■ What you will do ■
Print, in exact form, the lines below from the one containing "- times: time" through the one containing "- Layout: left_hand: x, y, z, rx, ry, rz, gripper", and omit all others.

Top of The data

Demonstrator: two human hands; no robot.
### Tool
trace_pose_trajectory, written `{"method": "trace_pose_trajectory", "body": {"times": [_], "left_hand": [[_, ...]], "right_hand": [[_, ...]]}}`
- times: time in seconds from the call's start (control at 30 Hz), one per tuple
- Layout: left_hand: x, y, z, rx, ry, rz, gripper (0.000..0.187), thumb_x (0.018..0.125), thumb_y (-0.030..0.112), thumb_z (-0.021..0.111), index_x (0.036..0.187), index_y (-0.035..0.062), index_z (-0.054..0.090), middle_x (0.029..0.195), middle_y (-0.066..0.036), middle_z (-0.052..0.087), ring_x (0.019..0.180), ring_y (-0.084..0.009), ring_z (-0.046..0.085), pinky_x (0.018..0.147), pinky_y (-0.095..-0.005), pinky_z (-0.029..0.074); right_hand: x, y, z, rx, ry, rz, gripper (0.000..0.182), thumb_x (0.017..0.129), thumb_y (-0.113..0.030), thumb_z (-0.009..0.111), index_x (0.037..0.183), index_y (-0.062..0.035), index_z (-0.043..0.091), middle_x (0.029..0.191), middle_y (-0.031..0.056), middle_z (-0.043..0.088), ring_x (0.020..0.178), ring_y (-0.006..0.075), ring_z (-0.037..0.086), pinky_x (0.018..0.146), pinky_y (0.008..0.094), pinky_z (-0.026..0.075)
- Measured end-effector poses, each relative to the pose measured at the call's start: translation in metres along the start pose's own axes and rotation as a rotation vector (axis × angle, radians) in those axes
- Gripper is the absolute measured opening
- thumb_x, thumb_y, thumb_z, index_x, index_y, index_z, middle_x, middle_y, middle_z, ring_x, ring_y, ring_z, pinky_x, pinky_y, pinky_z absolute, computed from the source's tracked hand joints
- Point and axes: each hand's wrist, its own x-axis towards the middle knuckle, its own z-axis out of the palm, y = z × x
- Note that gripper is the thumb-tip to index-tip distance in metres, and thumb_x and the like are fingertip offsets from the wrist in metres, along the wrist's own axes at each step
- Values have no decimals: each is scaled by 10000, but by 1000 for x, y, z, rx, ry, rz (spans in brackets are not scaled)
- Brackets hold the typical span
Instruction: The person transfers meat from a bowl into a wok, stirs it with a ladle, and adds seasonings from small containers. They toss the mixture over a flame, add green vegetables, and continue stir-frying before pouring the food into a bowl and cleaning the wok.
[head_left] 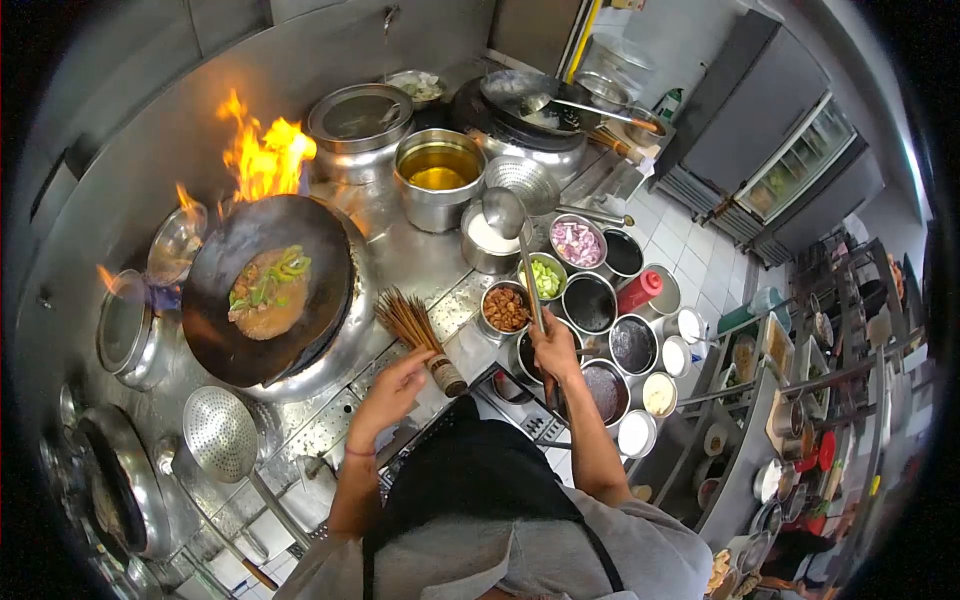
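My right hand (555, 352) is wrapped around the handle of a ladle (503, 212), whose bowl hangs over a pot of white contents (490, 235). Fingers loosely extended, my left hand (398, 388) is beside a bamboo wok brush (444, 372) lying bristles-up on the counter, its fingertips overlapping the brush in this view. To the left, a black wok (215, 330) sits tilted on its burner. Inside it lie brown sauce and green pepper strips (285, 268). Tall flames (265, 155) rise behind the wok's far edge.
An oil pot (440, 205) stands behind the counter's middle. Containers of onion (577, 243), celery-like green pieces (545, 278) and brown chunks (506, 308) crowd the right, near a red squeeze bottle (640, 290). A perforated skimmer (220, 432) lies at lower left.
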Motion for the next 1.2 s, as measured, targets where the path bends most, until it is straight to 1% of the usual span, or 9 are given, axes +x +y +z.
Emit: {"method": "trace_pose_trajectory", "body": {"times": [0.1, 0.27, 0.43, 0.7, 0.83, 0.9, 1.07, 1.13, 1.2], "left_hand": [[-26, 4, -18, -31, 79, -96, 378, 952, 104, 543, 1320, 21, 512, 1291, -100, 565, 1140, -157, 545, 939, -277, 443], [-53, 15, -33, -51, 175, -131, 360, 946, 79, 526, 1301, 22, 527, 1336, -124, 539, 1119, -203, 572, 920, -314, 471], [-68, 9, -33, -46, 234, -65, 357, 943, 85, 531, 1293, 15, 531, 1345, -143, 535, 1174, -219, 555, 934, -319, 466], [-79, 12, -27, 99, 184, -17, 369, 905, 128, 564, 1258, 22, 563, 1311, -219, 542, 1232, -336, 518, 1013, -373, 413], [-85, 22, -29, 162, 185, 17, 352, 919, 79, 557, 1268, 32, 556, 1326, -195, 536, 1164, -298, 568, 952, -353, 464], [-87, 31, -31, 261, 232, 43, 329, 907, 110, 547, 1215, -1, 579, 1303, -242, 531, 1219, -385, 501, 1014, -402, 405], [-78, 20, -39, 679, 853, 148, 370, 830, 4, 564, 1199, 28, 582, 1326, -212, 471, 1167, -399, 466, 995, -473, 361], [-73, 26, -55, 876, 968, 84, 414, 802, 2, 587, 1214, 35, 562, 1297, -197, 469, 1141, -387, 469, 950, -480, 361], [-63, 15, -69, 904, 1059, 120, 292, 826, 81, 613, 1115, 49, 618, 1173, -149, 550, 1068, -319, 506, 846, -454, 377]], "right_hand": [[1, 0, 0, 48, -38, 11, 490, 917, -139, 562, 1368, 2, 434, 638, 60, 554, 429, 133, 512, 409, 292, 414], [10, 6, 7, 196, -127, 42, 418, 942, -142, 547, 1326, 1, 464, 633, 5, 492, 400, 88, 448, 364, 252, 364], [10, -9, 1, 510, -165, 179, 85, 949, -140, 521, 983, -63, 527, 643, -8, 481, 387, 78, 421, 334, 263, 400], [7, -25, -19, 728, -241, 153, 93, 953, -155, 540, 932, -66, 523, 653, -7, 496, 397, 80, 435, 319, 261, 390], [-2, -41, -24, 772, -246, 171, 88, 957, -157, 541, 950, -70, 524, 647, -7, 510, 398, 77, 432, 316, 257, 377], [-14, -55, -24, 787, -238, 196, 73, 959, -154, 530, 979, -86, 511, 656, -14, 497, 392, 60, 394, 308, 238, 333], [-43, -93, -20, 791, -369, 203, 62, 963, -161, 512, 984, -105, 495, 694, -14, 485, 394, 39, 367, 297, 208, 306], [-43, -96, -13, 867, -549, 186, 92, 964, -168, 512, 1016, -93, 500, 712, -10, 490, 395, 33, 366, 293, 201, 319], [-54, -119, 4, 822, -617, 195, 126, 965, -173, 512, 1049, -79, 502, 720, -7, 484, 396, 34, 360, 293, 206, 334]]}}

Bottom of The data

■ Result of this exercise ■
- times: time in seconds from the call's start (control at 30 Hz), one per tuple
- Layout: left_hand: x, y, z, rx, ry, rz, gripper (0.000..0.187), thumb_x (0.018..0.125), thumb_y (-0.030..0.112), thumb_z (-0.021..0.111), index_x (0.036..0.187), index_y (-0.035..0.062), index_z (-0.054..0.090), middle_x (0.029..0.195), middle_y (-0.066..0.036), middle_z (-0.052..0.087), ring_x (0.019..0.180), ring_y (-0.084..0.009), ring_z (-0.046..0.085), pinky_x (0.018..0.147), pinky_y (-0.095..-0.005), pinky_z (-0.029..0.074); right_hand: x, y, z, rx, ry, rz, gripper (0.000..0.182), thumb_x (0.017..0.129), thumb_y (-0.113..0.030), thumb_z (-0.009..0.111), index_x (0.037..0.183), index_y (-0.062..0.035), index_z (-0.043..0.091), middle_x (0.029..0.191), middle_y (-0.031..0.056), middle_z (-0.043..0.088), ring_x (0.020..0.178), ring_y (-0.006..0.075), ring_z (-0.037..0.086), pinky_x (0.018..0.146), pinky_y (0.008..0.094), pinky_z (-0.026..0.075)

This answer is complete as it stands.